The Oklahoman: Ignoring Real Problems (Op-Ed by Rep. Lucas)

Dec 16, 2009
In The News

Op-Ed

Earlier this year, President Obama announced his plan to reform our country’s financial system. After several months of debate, the House Financial Services Committee, of which I am a senior member, produced a more than 1,300-page bill that includes nine separate pieces of legislation — including two that had already passed the House. Last week, the House passed the bill by a slim margin.

In addition to dramatically expanding the power of the Federal Reserve and establishing a "credit czar” who will have virtually unlimited authority to restrict consumer choices and impose fees on financial institutions, H.R. 4173, the Wall Street Reform and Consumer Protection Act, would create a permanent bailout fund for "too big to fail” companies that make poor decisions. In order to pay for this, the bill will impose a $150 billion tax on financial institutions — a tax that will most certainly be passed down to consumers in the form of higher fees and restricted credit. If additional funds are needed, the American taxpayer will be on the hook once again.

Establishing a permanent bailout will only encourage the systemically risky behavior that originally led to the financial crisis.
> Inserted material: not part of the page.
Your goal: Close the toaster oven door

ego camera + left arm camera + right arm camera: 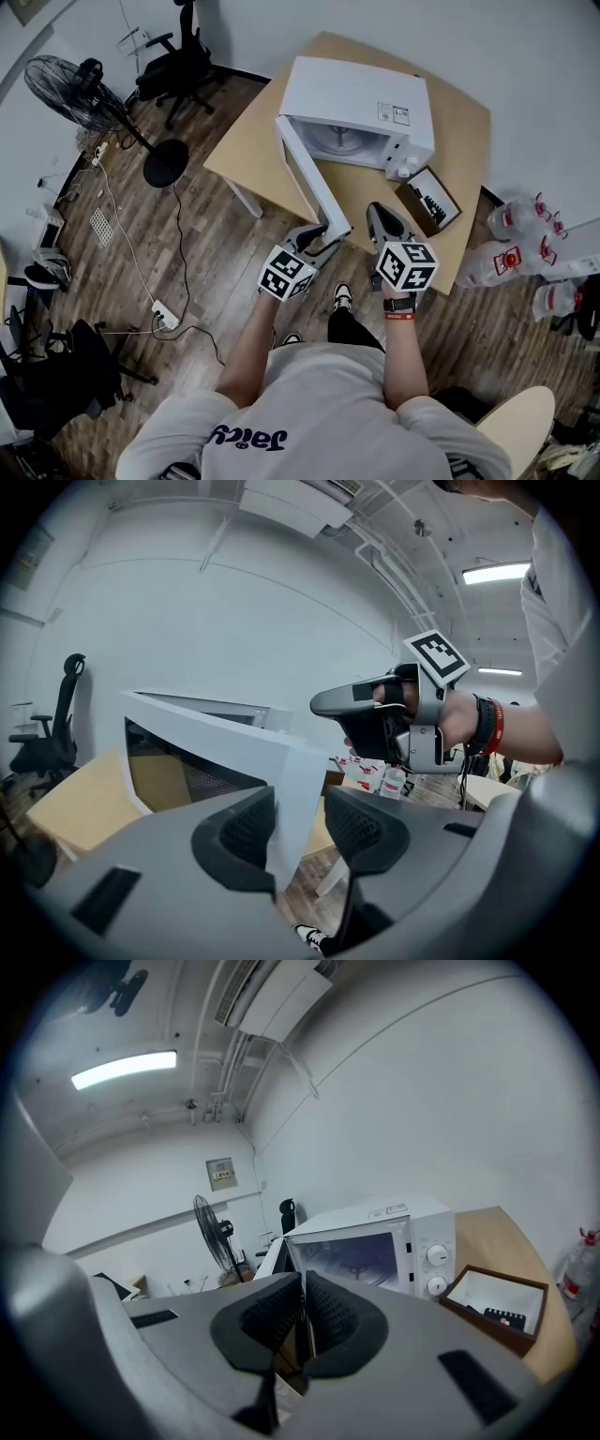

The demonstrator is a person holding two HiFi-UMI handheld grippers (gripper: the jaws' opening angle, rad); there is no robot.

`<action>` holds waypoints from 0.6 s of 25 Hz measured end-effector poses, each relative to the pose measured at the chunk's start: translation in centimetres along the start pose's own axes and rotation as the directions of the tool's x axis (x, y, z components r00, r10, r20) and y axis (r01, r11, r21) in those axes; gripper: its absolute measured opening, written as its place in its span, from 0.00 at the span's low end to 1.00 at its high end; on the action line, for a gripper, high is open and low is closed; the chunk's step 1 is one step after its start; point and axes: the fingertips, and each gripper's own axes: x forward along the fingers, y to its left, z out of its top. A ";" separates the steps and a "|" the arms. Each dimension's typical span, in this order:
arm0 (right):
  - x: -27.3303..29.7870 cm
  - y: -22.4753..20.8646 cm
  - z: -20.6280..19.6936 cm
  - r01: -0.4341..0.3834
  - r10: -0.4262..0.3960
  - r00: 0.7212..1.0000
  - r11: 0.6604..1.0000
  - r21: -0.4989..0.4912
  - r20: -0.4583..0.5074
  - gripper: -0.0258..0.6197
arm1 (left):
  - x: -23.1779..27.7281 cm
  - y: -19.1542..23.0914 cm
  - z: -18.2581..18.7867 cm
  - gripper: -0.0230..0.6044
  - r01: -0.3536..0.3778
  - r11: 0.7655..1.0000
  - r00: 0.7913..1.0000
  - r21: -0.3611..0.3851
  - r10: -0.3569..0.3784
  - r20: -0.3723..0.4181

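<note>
A white toaster oven [356, 103] stands on the wooden table [469, 122]. Its door [309, 178] is swung wide open toward me. My left gripper [323, 236] is at the door's free corner. In the left gripper view that gripper [300, 832] is open, with the door's white edge [225, 742] standing between its jaws. The edge lies against the left pad, with a gap to the right pad. My right gripper [377, 211] hovers just right of the door. Its pads are shut together with nothing between them [303, 1312], and it points at the oven's open cavity [361, 1260].
A brown box [428, 200] lies on the table beside the oven's knobs. Water bottles [516, 220] lie on the floor to the right. A standing fan [70, 89], an office chair [178, 61] and a power strip with cables [161, 314] are on the left.
</note>
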 end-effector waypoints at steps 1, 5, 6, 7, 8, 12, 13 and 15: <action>0.0 -0.1 -0.1 0.000 0.000 1.000 1.000 0.002 -0.002 0.08 | 0.0 0.0 0.0 0.30 -0.005 1.000 1.000 0.006 0.005 -0.002; -0.4 -0.2 -0.5 -0.001 0.001 1.000 1.000 0.012 -0.008 0.08 | 0.1 -0.1 0.1 0.28 -0.019 0.999 1.000 0.048 0.020 -0.018; -0.6 -0.3 -0.6 0.000 0.000 1.000 1.000 0.012 -0.008 0.08 | 0.1 -0.2 0.1 0.28 -0.020 0.998 1.000 0.053 0.021 -0.022; -0.7 -0.3 -0.5 0.001 0.000 1.000 1.000 0.012 -0.007 0.08 | 0.1 -0.2 0.1 0.27 -0.021 0.998 0.999 0.055 0.023 -0.025; -0.8 -0.3 -0.4 0.000 0.000 1.000 1.000 0.011 -0.005 0.08 | 0.1 -0.2 0.1 0.27 -0.022 0.998 0.999 0.056 0.024 -0.026; -1.3 -0.2 0.2 -0.002 0.002 1.000 1.000 0.002 0.004 0.08 | 0.0 -0.3 0.1 0.27 -0.027 0.998 0.999 0.053 0.028 -0.026; -1.4 -0.2 0.2 -0.001 0.001 1.000 1.000 0.001 0.006 0.08 | 0.0 -0.3 0.1 0.27 -0.029 0.998 0.999 0.052 0.030 -0.027; -1.6 -0.5 0.4 0.005 -0.005 1.000 1.000 0.004 0.013 0.08 | 0.2 -0.4 0.2 0.27 -0.034 0.998 0.999 0.046 0.035 -0.029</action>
If financial institutions know they will not be held accountable for their poor mistakes, there is nothing to stop them from making more. The American people want accountability and responsibility on Wall Street — not more taxpayer-funded bailouts.

The federal government should never have gotten into the job of bailing out Wall Street and making bailouts a permanent way to handle "too big to fail” companies only compounds an already bad policy. This country already has a time-tested procedure for dealing with failing companies: bankruptcy. Bankruptcy would allow failing financial institutions to restructure and streamline their operations in an orderly fashion without rewarding risky behavior or using taxpayer money.

Regulatory reform of our financial system is needed. However, rather than using this opportunity to enact meaningful reform that creates financial stability and encourages economic growth, President Obama and Chairman Barney Frank have constructed a massive piece of legislation that restricts credit availability and does little to address the real problems in the financial industry. As a senior member of the House Financial Services Committee, I will continue to work with my colleagues to produce real regulatory reform.